=== Provided data ===

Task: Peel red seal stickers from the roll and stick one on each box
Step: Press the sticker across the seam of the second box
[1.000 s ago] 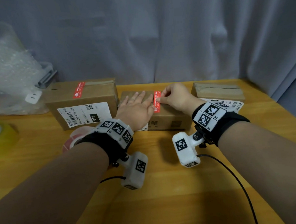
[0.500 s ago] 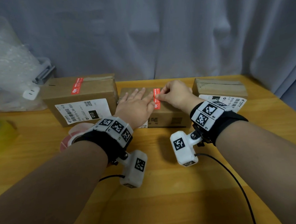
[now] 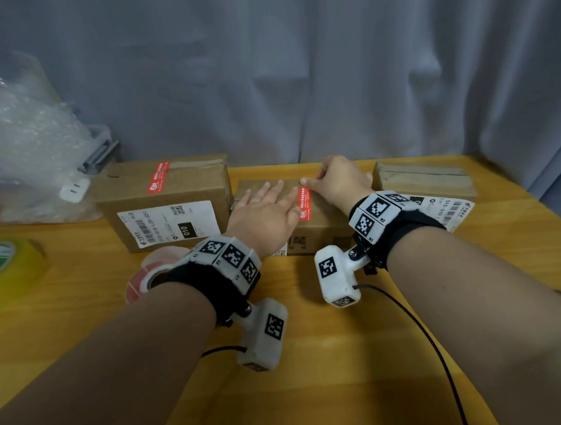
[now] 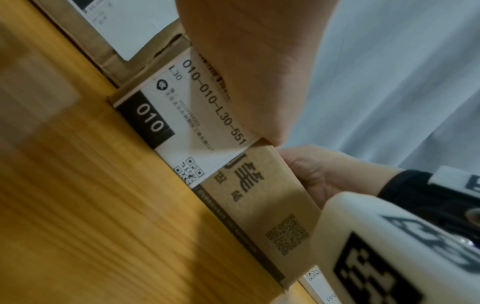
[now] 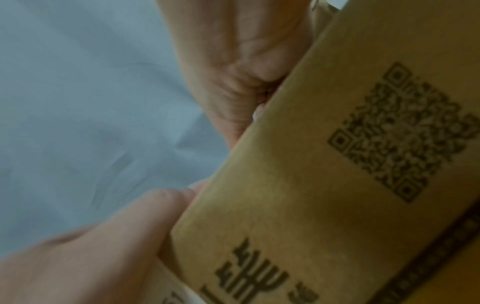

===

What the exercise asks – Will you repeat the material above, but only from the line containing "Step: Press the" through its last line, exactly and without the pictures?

Result of this exercise –
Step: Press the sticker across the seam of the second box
[1.000 s ago] 
[0.500 s ago] 
[now] 
[now] 
[now] 

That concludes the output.